From the first line to the last, transcribe the data exactly and skip the pictures.

=== SUPPLIED DATA ===

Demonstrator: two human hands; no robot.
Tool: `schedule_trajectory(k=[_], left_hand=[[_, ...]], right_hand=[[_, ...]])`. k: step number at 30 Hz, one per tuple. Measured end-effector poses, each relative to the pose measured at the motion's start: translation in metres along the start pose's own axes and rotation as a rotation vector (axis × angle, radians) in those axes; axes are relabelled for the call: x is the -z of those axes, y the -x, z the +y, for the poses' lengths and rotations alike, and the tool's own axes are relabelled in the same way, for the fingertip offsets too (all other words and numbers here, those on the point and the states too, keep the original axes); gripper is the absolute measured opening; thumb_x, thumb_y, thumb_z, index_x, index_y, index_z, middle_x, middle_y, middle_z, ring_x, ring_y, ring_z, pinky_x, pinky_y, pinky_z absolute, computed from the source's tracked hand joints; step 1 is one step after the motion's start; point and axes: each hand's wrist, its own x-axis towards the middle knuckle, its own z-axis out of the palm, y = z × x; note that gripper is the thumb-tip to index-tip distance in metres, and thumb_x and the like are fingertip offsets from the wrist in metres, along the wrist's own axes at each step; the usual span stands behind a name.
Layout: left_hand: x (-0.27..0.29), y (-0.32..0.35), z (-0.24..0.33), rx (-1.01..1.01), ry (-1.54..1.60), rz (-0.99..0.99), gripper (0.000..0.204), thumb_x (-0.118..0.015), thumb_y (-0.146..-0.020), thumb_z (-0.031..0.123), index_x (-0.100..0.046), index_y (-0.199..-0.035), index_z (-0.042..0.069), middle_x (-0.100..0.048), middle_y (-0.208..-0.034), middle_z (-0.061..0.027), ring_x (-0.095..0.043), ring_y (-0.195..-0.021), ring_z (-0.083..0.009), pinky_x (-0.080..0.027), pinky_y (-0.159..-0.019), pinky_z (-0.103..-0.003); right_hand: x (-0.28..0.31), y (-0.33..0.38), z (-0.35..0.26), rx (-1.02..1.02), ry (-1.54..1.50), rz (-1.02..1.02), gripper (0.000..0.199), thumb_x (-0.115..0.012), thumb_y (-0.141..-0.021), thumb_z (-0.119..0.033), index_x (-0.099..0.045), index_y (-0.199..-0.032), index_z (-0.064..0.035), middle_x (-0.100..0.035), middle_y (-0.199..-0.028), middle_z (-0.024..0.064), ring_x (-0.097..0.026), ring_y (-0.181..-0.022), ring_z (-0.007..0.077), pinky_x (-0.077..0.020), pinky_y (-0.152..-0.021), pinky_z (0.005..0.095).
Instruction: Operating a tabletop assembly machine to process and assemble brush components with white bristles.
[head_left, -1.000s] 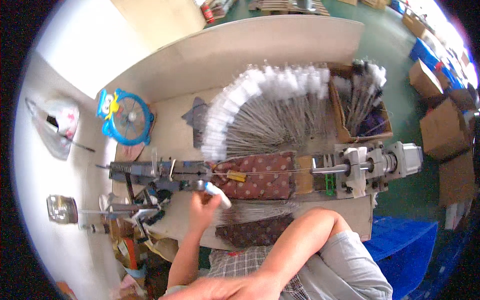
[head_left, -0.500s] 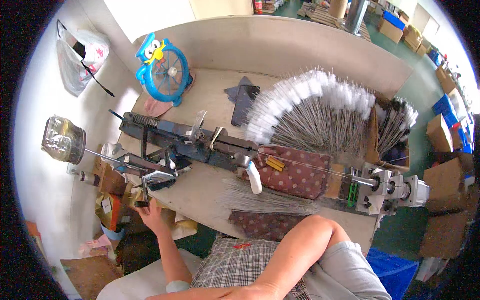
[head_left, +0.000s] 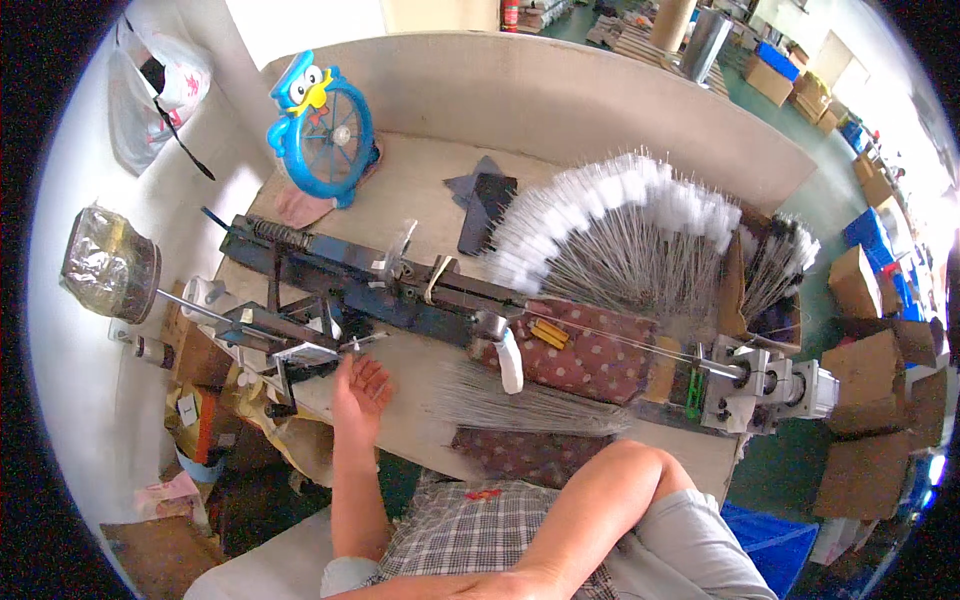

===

* OUTPUT OF THE TASK *
Demonstrator: two human hands; no robot.
Tool: `schedule_trajectory(k=[_], left_hand=[[_, ...]], right_hand=[[_, ...]])`. k: step number at 30 Hz, one per tuple. Measured end-effector poses, each relative to the pose measured at the motion's start: translation in metres along the start pose's own axes and rotation as a rotation vector (axis × angle, radians) in those axes; axes are relabelled for the call: x is the -z of those axes, y the -x, z the +y, for the poses' lengths and rotations alike, and the tool's own axes are relabelled in the same way, for the fingertip offsets too (all other words and numbers here, those on the point and the states too, keep the original axes); gripper is the absolute measured opening; thumb_x, thumb_y, thumb_z, index_x, index_y, index_z, middle_x, middle_y, middle_z, ring_x, ring_y, ring_z, pinky_x, pinky_y, pinky_z absolute, computed from the source's tracked hand joints; step 1 is one step after the motion's start; point and axes: each hand's wrist, its own x-axis towards the middle knuckle, its own z-axis out of the palm, y = z × x; note that gripper is the thumb-tip to index-tip distance in metres, and thumb_x and the like are fingertip offsets from the wrist in metres, along the wrist's own axes at each step; the usual span stands behind a name.
Layout: left_hand: x (-0.27..0.29), y (-0.32..0.35), z (-0.24..0.33), rx (-1.01..1.01), ry (-1.54..1.60), rz (-0.99..0.99), gripper (0.000..0.204), thumb_x (-0.118..0.015), thumb_y (-0.146..-0.020), thumb_z (-0.031..0.123), index_x (-0.100..0.046), index_y (-0.199..-0.035), index_z (-0.042..0.069), middle_x (-0.100..0.048), middle_y (-0.208..-0.034), middle_z (-0.061..0.027), ring_x (-0.095..0.043), ring_y (-0.195..-0.021), ring_z (-0.083..0.009), pinky_x (-0.080..0.027), pinky_y (-0.159..-0.019), pinky_z (-0.103..-0.003); right_hand: x (-0.28..0.31), y (-0.33..0.38), z (-0.35..0.26), rx (-1.02..1.02), ry (-1.54..1.50), rz (-1.02..1.02), gripper (0.000..0.199), thumb_x (-0.115..0.012), thumb_y (-0.141..-0.021), thumb_z (-0.119..0.033), index_x (-0.099..0.045), index_y (-0.199..-0.032), index_z (-0.064..0.035), middle_x (-0.100..0.035), middle_y (-0.199..-0.028), middle_z (-0.024..0.064), ring_x (-0.097..0.026), ring_y (-0.181..-0.022), ring_z (-0.007..0.077), pinky_x (-0.077..0.020), pinky_y (-0.152..-0.021), pinky_z (0.005..0.095).
Instruction: Operating a tabletop assembly machine to process and assemble brush components with white bristles.
[head_left, -1.000s] 
[head_left, -0.500s] 
[head_left, +0.000s] 

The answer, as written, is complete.